Comprehensive coverage

Artificial intelligence reveals a long-standing mistake in the study of black holes

A new study, led by the UK's University of Bath, has found that supermassive black holes need both merging galaxies and cold gas to grow. This discovery, obtained through machine learning, may change our understanding of galaxy evolution

Artificial intelligence reveals a long-standing mistake in the study of black holes. Credit: The Science website via DALEE
Artificial intelligence reveals a long-standing mistake in the study of black holes. Credit: The Science website via DALEE

Astronomers have long known that supermassive blacks, which reside at the centers of most large galaxies, grow over time. Until now, it was generally assumed that galaxy mergers were the main cause of this growth. However, a new study, published in the journal "Monthly Notices of the Royal Astronomical Society", shows that this is not the full picture.

The team, led by Dr Mathilde Aviart-McKenzie, used machine learning to classify galaxy mergers more accurately than ever before. An analysis of about 8,000 active black hole systems showed that mergers are directly related to the growth of black holes only in a specific type of galaxy: star-forming galaxies that contain significant amounts of cold gas.

Cold gas is a cloud of atoms and gas that is not heated by radiation. It is the raw material for the creation of new stars, as well as the food for black holes. The study found that when two galaxies merge, they may create a stream of cold gas towards the black hole at the center of the merged galaxy. This current causes the black hole to grow, while emitting tremendous radiation.

However, the study also found that merging galaxies is not enough on its own to cause a black hole to grow. A black hole will only grow if the merged galaxy contains significant amounts of cold gas.

These findings may change our understanding of galaxy evolution. It is possible that cold gas plays a more important role than we previously thought in the development of black holes and in the development of galaxies in general.

A convolutional neural network (CNN) was used in this study. CNNs are particularly effective neural networks for recognizing patterns in images.

The use of machine learning in this study opens a new window into the study of black holes. "Whereas in the past we were limited to manually analyzing a relatively small number of galaxies, now we can examine thousands of galaxies at the same time," explains Dr. Abiert-McKenzie. "This ability allows us to get a broader and more accurate picture of the relationship between galaxy mergers, the growth of black holes and the evolution of galaxies."

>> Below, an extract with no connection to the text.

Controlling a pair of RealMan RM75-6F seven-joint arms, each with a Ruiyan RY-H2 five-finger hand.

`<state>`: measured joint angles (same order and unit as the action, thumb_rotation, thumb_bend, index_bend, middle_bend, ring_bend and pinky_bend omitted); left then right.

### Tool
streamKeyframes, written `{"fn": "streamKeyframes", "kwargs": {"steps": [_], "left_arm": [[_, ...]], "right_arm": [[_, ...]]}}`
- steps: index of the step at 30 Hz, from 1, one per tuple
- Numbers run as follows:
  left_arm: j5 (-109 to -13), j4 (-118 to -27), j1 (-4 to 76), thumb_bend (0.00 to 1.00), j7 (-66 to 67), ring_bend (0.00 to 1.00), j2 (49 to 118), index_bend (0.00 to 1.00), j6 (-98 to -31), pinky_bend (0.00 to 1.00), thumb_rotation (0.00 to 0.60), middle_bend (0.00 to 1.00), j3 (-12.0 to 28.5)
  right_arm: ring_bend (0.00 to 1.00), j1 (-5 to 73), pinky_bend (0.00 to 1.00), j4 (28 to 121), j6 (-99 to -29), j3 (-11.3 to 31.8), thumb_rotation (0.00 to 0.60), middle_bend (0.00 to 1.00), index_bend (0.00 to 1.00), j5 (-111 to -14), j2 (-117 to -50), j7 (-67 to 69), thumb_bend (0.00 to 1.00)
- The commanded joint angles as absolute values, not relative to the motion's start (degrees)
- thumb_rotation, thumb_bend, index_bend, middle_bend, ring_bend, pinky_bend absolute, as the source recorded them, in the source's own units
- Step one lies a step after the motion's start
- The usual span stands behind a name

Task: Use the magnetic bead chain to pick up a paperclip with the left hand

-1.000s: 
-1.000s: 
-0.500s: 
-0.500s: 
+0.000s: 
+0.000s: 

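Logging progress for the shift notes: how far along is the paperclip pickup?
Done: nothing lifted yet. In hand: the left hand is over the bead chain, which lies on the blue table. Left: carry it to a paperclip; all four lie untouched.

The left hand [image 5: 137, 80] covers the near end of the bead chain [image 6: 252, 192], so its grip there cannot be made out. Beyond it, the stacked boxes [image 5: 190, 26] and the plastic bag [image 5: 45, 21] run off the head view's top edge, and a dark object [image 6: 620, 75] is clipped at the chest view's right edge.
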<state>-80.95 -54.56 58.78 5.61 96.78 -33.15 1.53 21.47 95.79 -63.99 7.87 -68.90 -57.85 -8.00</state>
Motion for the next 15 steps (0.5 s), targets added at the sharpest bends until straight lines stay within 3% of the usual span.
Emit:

The training data included simulations of galaxy mergers constructed using a hydrodynamic code. These simulations included images and other data describing the process of merging galaxies, such as: gas distribution: density and temperature of gas inside the galaxies, star distribution: number, mass and type of stars inside the galaxies, morphology: shape and structure of the galaxies.

After training the network, the method was applied to real images of galaxies taken by telescopes. The network processed each image and outputted a result representing the likelihood of a galaxy merger.

The team used various accuracy metrics to evaluate network performance, such as:

  • accuracy: the percentage of images correctly classified as merging galaxies.
  • sensitivity: percentage of galaxy mergers detected by the network.
  • specificity: the percentage of images that were not falsely identified as merging galaxies.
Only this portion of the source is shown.